礫川全次のコラムと名言

礫川全次〈コイシカワ・ゼンジ〉のコラムと名言。コラムは、その時々に思いついたことなど。名言は、その日に見つけた名言など。

映画『終身犯』とウィルソン大統領夫人イーディス・ウィルソン

2012-06-28 05:00:23 | 日記

◎映画『終身犯』とウィルソン大統領夫人イーディス・ウィルソン

 映画『終身犯』は、獄中で鳥の研究を続けるロバート・ストラウドという囚人の話で、実話に基いているという。
 彼は、一度、絞首刑の刑が確定していたが、その後、ウィルソン大統領の恩赦によって、終身刑に減刑された。
 この映画には、ロバートの母・エリザベスが、ウィルソン大統領夫人のイーディス・ウィルソンに面会し、息子の恩赦を迫る場面がある。
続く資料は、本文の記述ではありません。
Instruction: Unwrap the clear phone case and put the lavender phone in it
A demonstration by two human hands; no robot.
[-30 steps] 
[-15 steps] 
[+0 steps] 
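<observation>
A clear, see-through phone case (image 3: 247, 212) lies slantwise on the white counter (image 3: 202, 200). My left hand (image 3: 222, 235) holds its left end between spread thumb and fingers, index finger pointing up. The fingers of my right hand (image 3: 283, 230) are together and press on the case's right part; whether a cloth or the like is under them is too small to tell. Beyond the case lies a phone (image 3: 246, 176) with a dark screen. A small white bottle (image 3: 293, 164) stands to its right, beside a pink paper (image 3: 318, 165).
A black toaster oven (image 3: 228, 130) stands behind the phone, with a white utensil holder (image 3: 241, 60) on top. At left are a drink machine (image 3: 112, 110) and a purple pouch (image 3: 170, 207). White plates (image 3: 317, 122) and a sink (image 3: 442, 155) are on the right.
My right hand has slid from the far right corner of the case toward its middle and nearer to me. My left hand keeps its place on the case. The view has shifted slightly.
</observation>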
結果的に恩赦が実現したところをみると、夫人はエリザベスの請願を大統領に取り次いだのであろう。
 ところで、ウィキペディアによれば、アメリカの第二八代大統領(任期一九一三~一九二一)は、その在任中の一九一九年一〇月二日に、脳梗塞を発症し、一命は取りとめたものの、左半身不随、左側視野欠損、言語障害という重い後遺症が残ったという。
 映画では、大統領夫人は、エリザベスに対し、「夫は重篤の病気です」と発言していた。すなわち、エリザベスが、大統領夫人に面会したのは、一九一九年一〇月二日以降だったことになる。
 なお、同じくウィキペディアによれば、病に倒れたウィルソン大統領は、大統領としての執務をおこなうことが不可能となったが、主治医と大統領夫人はこの事実を秘匿し、以後国政の決裁は夫人のイーディスが夫の名でおこなったという。ということは、エリザベス・ストラウドに面会した大統領夫人は、エリザベスの請願を大統領に「取り次いだ」のではなく、大統領に代わって、「みずからが恩赦の決裁をおこなった」と考えるべきであろう。
 映画によると、ロバート・ストラウドの死刑が確定したのは、一九一六年六月二八日のことであった。裁判長は、「被告をレベンワース刑務所に引き渡し、一九一八年一一月八日まで独房にて拘置した後、同日、絞首刑に処すものとする」と述べている。一九一八年一一月八日という絞首刑執行日は、ウィルソン大統領が脳梗塞を発症した日より一年近く前である。エリザベス・ストラウドが大統領夫人に面会したとき、夫人が「夫は重篤の病気です」と言っていた。このとき、絞首刑の執行は「延期」の状態になっていたということか。このあたりは、映画を見ただけでは理解しにくく、いずれ調べてみたいと思っている。

6月28日に関わりがある映画

◎『終身犯』(1962、アメリカ)

 映画『終身犯』の主人公ロバート・ストラウドの死刑が確定したのは、一九一六年六月二八日のことだった。ジョン・フランケンハイマー監督の『終身犯』は、一九六二年の作品。主演はバート・ランカスター(ロバート・ストラウド)。ほかに、セルマ・リッター(ロバートの母エリザベス)、エドモンド・オブライエン(映画の原作『アルカトラズの鳥男』を書いたトム・ギャディスの役)などが出演している。考えさせられることの多い名作である。

今日の名言 2012・6・28

◎死刑は平和を願う者の敵、大統領のご心労の原因です

 映画『終身犯』の中で、死刑囚の母親が、大統領夫人に向かって投げた言葉。恩赦を願っての言葉だが、「涙の助命嘆願」でないところが、いかにもアメリカ映画らしかった。大統領夫人は当初、「大統領が減刑するとお考えですか?」と冷たかったが、母親のこの言葉にやや動揺したかのような表情を見せる。